Por AVELINO FIERRO
Querida Cecilia, hoy he tenido extrañas sensaciones a primerísima hora de la mañana. Llevo unos días maldurmiendo, en un régimen vital que me desagrada: caigo rendido a los diez minutos de empezar a leer (puede que la culpa sea del libro: estoy con Cómo leer un poema, de Terry Eagleton, de letra pequeña y bastante aburrido; figúrate que estoy casi por la página 150 y sólo he subrayado dos cositas de nada. Una al principio, donde se dice del poema de Auden “Musée des Beaux Arts”, que las rimas son “discretas y diplomáticas” hasta el punto de la semiinvisibilidad, y otra de ayer mismo, tres versos entrechocados del “The Love Song of J. Alfred Prufrock”, de Eliot), y me despierto pronto, no sé si al paso de la tos del camión de la basura o de un estornudo del lucero del alba, y con una molesta comezón de tener obligaciones, muchas y graves, pendientes de atender.
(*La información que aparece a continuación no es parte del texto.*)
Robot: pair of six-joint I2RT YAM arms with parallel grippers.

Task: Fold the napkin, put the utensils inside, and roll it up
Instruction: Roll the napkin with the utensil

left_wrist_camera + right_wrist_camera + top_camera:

Hoy me arrastré hasta el baño, aturdido, cansado, mirando los objetos con extrañeza, como el tío Matt de los Fraggle cuando abandona sus galerías subterráneas y sale a observar las criaturas del mundo exterior, y he pasado tiempo ante el espejo. A ratos no me he reconocido, incluso con las gafas puestas; otros, sin ellas, tenía ante mí a un extraño de aspecto cambiante, autónomo, que estuvo a punto de levantar su mano borrosa y saludar. Fue una impresión de desdoblamiento, de que el ser que tenía frente a mí era un alma, una sombra que podía haber charlado conmigo. Yo le habría preguntado, claro, por el brillo de los rayos C en la oscuridad cerca de la Puerta de Tannhäuser y las naves en llamas más allá de Orión (porque la intuí leída y cinematográfica) y, cuando ya estuviera relajada y distraída, cotilla y filandonesca, por el destino de Europa en general y el mío, como escritor, en particular.
El vapor empezaba a condensarse cuando el agua fría me apartó de esas y otras ensoñaciones y me devolvió a mi ramplona humanidad. La cápsula de crisálida, la luz violácea y ambarina como de pecera de los muy miopes, la imagen de un Poseidón rodeado de sirenas con transparentes pezones afilados a través de sus camisetas de algodón, había desaparecido. (Esta última figura vale poco, pero Eliot en el poema que te digo, también te hace abrir mucho los ojos o enarcar las cejas).
En quince minutos enchufé tres aparatos distintos: el calefactor, el secador y el rasurador de barba. Y me apliqué tres tipos de cremas: una hidratante de Lutsine, que se extiende muy bien y no huele a nada, para el cuerpo; otra de Vichy para la cara, y un poco de desodorante. Éste último, de bola y también de Vichy me va bien, pero puede que lo cambie, porque deja unas feas manchas en los sobacos de la ropa que no se van ni frotando antes de lavar. Y me faltó el Betadine para las cicatrices y zurcidos de la espalda. Tenía que esperar a que se levantase cualquiera de las niñas porque no me alcanzo.
Cuando pensaba en ese consumo de electricidad sólo para mi comodidad y restauración recordé el programa de Salvados sobre las eléctricas y sentí rabia. Estaba considerando seriamente introducir cambios ecológicos, de protesta, ambientales, como calentar un poco de agua para afeitarme mientras tirito y salir hacia la oficina con cuatro pelos de loco a lo Tim Burton, cuando entré en la cocina para desayunar y oí en la radio que Libération titulaba el regreso a la política de Berlusconi como “Vuelve la momia”, y me dio un ataque de risa. Mientras trataba de no atragantarme comenzaron los anuncios y, en el primero, una empresa de electricidad repartía becas para EEUU. Me acordé de Javi, que estará dos años fuera. Y aquí estoy, como casi siempre, indeciso, paralizado, sin saber qué hacer.